The greatest concentration of the highest densities is in New York, which has 88 percent of the national population living at more than 25,000 per square mile (approximately 10,000 per square kilometer). Los Angeles ranked second at 3.5 percent and San Francisco ranks third at 3.2 percent (Figure 4).
This explains why everyplace in the US other than New York City feels a bit like a rural outpost.
No one, however, rationally believes that densities approximating anything 25,000 per square mile or above will occur, no matter how radical urban plans become.
The writer, Wendell Cox, must mean in the US, as far higher densities are being built elsewhere.
But why shouldn’t there be at least one other real city in the US? Before discarding as an irrational thought, consider how it could happen:
- Massive densification of an existing near-city. This does seem rather unlikely. As I’ve noted before, the population of San Francisco and Oakland would have to quadruple to be as dense as Manhattan and Brooklyn. Even with likely continued semi-dense infill development, and plausible recovery of lots of space for people via freeway demolition and robot cars, they would continue to be semi-urban.
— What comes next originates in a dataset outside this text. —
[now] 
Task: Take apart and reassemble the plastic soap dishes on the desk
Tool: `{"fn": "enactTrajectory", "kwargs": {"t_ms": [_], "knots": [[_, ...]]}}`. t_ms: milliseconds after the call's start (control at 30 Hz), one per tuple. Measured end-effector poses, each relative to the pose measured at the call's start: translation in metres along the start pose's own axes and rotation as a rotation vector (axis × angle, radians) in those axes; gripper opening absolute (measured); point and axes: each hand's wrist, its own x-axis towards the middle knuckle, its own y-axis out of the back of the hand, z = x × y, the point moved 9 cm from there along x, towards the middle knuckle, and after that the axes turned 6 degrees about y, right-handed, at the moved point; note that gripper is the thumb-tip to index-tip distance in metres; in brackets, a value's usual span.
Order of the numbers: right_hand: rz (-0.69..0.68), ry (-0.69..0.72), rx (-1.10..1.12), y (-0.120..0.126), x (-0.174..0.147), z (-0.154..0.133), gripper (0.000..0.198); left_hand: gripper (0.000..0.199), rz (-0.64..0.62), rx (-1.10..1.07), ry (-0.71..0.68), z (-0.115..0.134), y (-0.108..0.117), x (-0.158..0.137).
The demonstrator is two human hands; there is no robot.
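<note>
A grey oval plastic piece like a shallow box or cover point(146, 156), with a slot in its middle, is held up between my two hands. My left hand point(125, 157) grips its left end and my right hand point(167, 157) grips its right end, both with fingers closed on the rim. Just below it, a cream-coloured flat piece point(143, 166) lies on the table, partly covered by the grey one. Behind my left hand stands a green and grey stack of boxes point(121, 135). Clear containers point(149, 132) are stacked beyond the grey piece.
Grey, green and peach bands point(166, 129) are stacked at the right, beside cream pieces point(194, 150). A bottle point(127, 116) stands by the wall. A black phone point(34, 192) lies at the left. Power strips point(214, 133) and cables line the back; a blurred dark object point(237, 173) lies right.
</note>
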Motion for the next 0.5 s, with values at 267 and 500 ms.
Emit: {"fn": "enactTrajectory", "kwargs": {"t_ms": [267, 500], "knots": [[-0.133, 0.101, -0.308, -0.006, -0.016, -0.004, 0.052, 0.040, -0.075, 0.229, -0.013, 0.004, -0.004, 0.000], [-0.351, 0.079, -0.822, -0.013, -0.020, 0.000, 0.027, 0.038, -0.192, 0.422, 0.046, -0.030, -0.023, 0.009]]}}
- Massively dense near-greenfield (probably in an existing metro area) development. I gather this is happening all over China, but to happen in the US costs would have to go way down or demand unexpectedly go way up. The first could well occur through robot and other construction technology improvements, the second is not likely but ought to occur through the destruction of international apartheid.
- Mix of the first two: increased demand and decreased construction costs and space dedicated to cars allow at least one US city that isn’t NYC to do a huge amount of really dense infill development.
If there were to be a dense new city within an existing US metro area, where is most likely?
Which US city is the best candidate for achieving the third, mixed scenario?
(I very selectively quoted from the Cox post, which mostly focuses on 10,000 per square mile density. There are lots of comments on the post at Urbanophile, including those stating the obvious that 10k is not very dense at all.)